И тут зал взорвался. Первые ряды, где сидели приглашенные корифеи, разволновались. За Аврамия вступился председатель, который, казалось, подремывал в президиуме. А за ним и многие другие. И даже самые осторожные заговорили о священном праве ученого на ошибку. Аврамий покидал зал с ощущением победы.
Возвращался он в машине директора интститута Фомы Сидоровича Мигалка. Фома Сидорович, тощий человек с умными печальными глазами и плешью, чуть прикрытой зачесом редких волос, всю дорогу спал. Попросил Аврамия зайти к нему в кабинет, но до кабинета почему-то не довел, свернул в пустую аудиторию, плотно прикрыл дверь.
– Ты ездил к этой тюремной Шах, и мы тебя выгородили!
– воскликнул он, вспомнив давний поход Аврамия к главному врачу МВД Союза по фамилии Шах. Отправился как бы за статистикой, а на деле хлопотал за этого... как его?
– За ГаланскОго. Меня просила его сестра, и я не мог отказать...
– И чего добился? Умер твой поэт под ножичком... Ладно! Мы закрыли глаза! Ты подбивал и академика Сахарова к активным действиям...
– Не было этого, Фома!
– Рассказывай! Критиковал Сахарова, когда тот призывал власть исполнять свои собственные законы. Что он тебе ответил?.. Не помнишь? А я помню. Тебе надо идти всё вперед и вперед?!

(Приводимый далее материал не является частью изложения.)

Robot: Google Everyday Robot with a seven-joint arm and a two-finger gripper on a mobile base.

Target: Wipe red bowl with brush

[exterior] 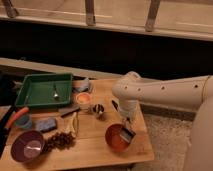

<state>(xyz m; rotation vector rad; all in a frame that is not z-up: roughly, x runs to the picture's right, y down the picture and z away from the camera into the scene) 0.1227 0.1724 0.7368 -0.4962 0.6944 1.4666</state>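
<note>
The arm (pixel 165 92) is showing a rounded off-white shell with small dark spots, ending in a dark gripper (pixel 123 125) over the red bowl (pixel 113 141).

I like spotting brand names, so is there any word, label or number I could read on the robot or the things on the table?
None can be read. The white arm, the green tray and the red bowl show no legible text or sign. The gripper, holding the brush at the red bowl's right rim, shows no marking either.
</note>
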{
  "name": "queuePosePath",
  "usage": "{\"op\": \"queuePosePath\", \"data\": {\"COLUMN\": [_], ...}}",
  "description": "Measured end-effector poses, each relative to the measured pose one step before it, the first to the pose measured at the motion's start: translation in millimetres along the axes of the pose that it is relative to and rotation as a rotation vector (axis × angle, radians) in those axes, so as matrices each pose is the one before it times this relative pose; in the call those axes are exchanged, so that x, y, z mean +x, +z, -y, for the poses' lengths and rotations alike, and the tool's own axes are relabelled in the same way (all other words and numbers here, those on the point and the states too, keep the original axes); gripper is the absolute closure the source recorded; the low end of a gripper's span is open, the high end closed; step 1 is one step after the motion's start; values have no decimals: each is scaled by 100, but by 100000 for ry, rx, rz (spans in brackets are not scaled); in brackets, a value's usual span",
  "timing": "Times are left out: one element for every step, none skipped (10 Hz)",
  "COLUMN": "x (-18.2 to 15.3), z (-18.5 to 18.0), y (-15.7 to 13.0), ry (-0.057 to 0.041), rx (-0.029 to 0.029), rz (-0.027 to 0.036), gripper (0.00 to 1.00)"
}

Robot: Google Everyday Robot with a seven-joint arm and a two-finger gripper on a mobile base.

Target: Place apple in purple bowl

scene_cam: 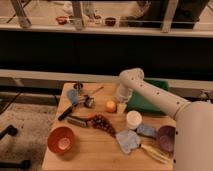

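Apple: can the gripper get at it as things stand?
Probably yes. The gripper hangs open close beside the apple. The apple's top looks free, and the white cup stands apart from it, nearer the camera, so a short sideways move should do.

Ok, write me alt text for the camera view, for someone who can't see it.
A white robot arm reaches over a wooden table, its open claw just beside a yellow-orange apple. A purple bowl sits at the picture's lower right, an orange bowl at the lower left, a white cup between.
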Motion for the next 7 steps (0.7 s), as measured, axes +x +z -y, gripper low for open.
{"op": "queuePosePath", "data": {"x": [-1050, -750, -555, -243, -140, -56, 30], "z": [-180, -196, -117, -51, -6, 50, 60], "y": [142, 119, 38, -11, 7, 30, 85], "ry": [-1631, -1203, -988, -405, -257, 94, 260], "rx": [-8, -100, 60, 72, -3, -5, -33], "rz": [489, 324, 308, 163, 56, 225, 342], "gripper": [20, 20, 20, 20, 20, 20, 20]}}
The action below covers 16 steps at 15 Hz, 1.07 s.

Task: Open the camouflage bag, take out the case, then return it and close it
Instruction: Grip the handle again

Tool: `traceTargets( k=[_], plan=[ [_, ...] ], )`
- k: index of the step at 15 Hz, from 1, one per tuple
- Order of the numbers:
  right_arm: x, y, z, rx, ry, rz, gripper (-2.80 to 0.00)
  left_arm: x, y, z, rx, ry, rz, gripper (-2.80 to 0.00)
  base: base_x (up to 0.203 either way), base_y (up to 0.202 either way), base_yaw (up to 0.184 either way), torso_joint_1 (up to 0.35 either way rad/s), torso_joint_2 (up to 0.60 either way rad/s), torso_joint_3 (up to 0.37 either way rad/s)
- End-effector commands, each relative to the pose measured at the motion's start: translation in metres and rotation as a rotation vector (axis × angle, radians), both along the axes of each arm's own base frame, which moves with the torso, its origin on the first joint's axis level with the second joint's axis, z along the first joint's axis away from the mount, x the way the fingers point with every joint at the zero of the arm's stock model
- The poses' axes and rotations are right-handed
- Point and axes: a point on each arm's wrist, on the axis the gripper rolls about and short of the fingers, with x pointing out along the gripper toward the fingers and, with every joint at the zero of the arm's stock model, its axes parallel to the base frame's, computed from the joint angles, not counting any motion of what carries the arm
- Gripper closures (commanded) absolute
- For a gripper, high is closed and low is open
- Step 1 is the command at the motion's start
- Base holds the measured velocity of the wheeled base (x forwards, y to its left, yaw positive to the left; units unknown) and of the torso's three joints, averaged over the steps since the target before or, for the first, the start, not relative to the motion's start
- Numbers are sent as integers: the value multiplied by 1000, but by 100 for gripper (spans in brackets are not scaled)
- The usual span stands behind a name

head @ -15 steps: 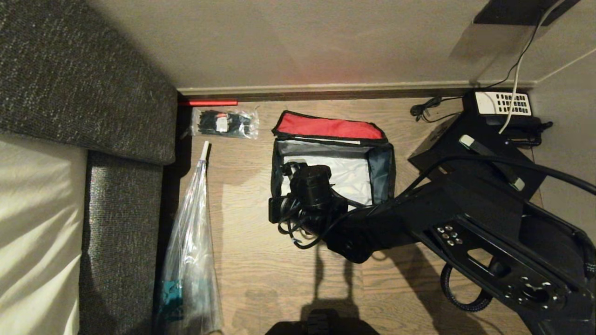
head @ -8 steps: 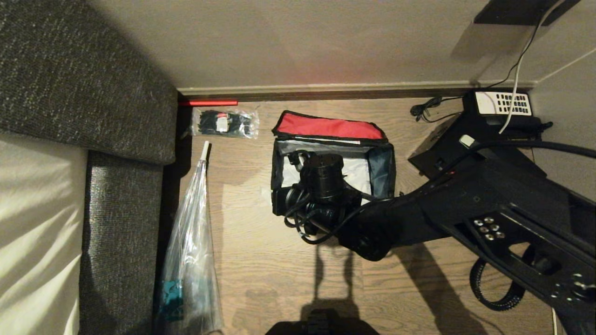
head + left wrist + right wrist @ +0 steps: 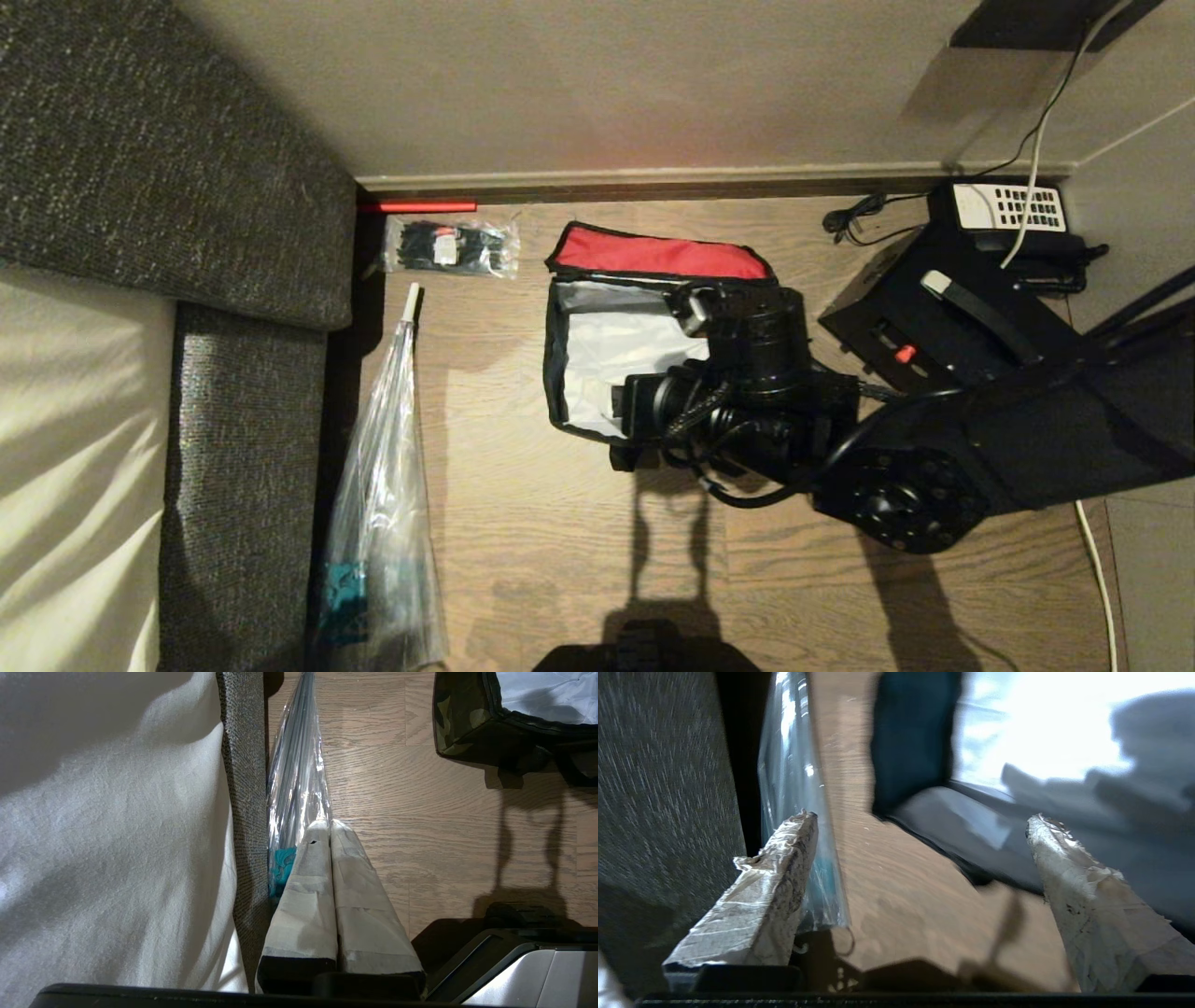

– вскричал Фома Сидорович.
– Вопреки?! Я привлек небо и землю, чтоб отвести от тебя удар. Убеждал "верха", что разговор чисто академический... А теперь?! Всюду мины разбросал! Задел Снежневского с его "вялотекущей шизофренией". Ты что, не знаешь, кто за ним стоит?! Зачем тебе это, Аврамий? Ты достиг всего. Мы даже на Госпремию могли бы тебя представить, хотя, ты же знаешь, вашего брата там любят, как в третьем рейхе. Ты, что, чувствуешь себя ущемленным? Тебя знают все, ценят. И я тебя люблю... Но...
– Он поспешил к дверям, взяв Аврамия под руку. В коридоре заговорил шопотом:
– Не видишь, что нас берут за горло?.. Так вот, без передачи. Ты у н и х в разработке с хрущевских времен, с твоих "звездных затей". У меня был человек, который т а м ведет тебя. А что будет теперь, когда трезвон начнется по всей Москве?!
На следующий день Аврамия вызвали в первый отдел института. Спокойный и корректный гебист приказал профессору Шору сдать в отдел все материалы и черновики, которые имеют отношение к его последней работе.
Копировальная машина была в институте за семью замками. К ней не подступишься. Всю ночь Аврамий переснимал своим "Зенитом" доклад, статистические таблицы и графики, которые Рива тут же увезла из дома. Чтоб не пропал труд. Когда принес в первый отдел оригиналы и некоторые таблицы, потребовали расписку, что он сдал все подчистую. Немедленно засекретили и оставили у себя. "На каком основании?
– многозначительно повторил гебист вопрос Аврамия.- Собранные данные в совокупности являются государственной тайной.
"... И возвращается ветер на круги своя, - мелькнуло горестное - Сейчас по крайней мере нельзя сорвать с меня погоны: их уже нет".
Пришел домой поздно, Рива дремала в кресле, ждала. Встрепенулась, спросила: "Что?" и заплакала: по его лицу всё поняла.
В голове пустота, обрывки мыслей... За генерала Чарного вступился Буденный, воевавший вместе с его отцом. Но он не генерал Чарный, которого вытащили бы даже из тюрьмы... Забылся в полудреме на полчаса и окончательно проснулся, понимая, что больше не заснет. Мелькнуло саркастическое: "Похоронили эпоху, как же!"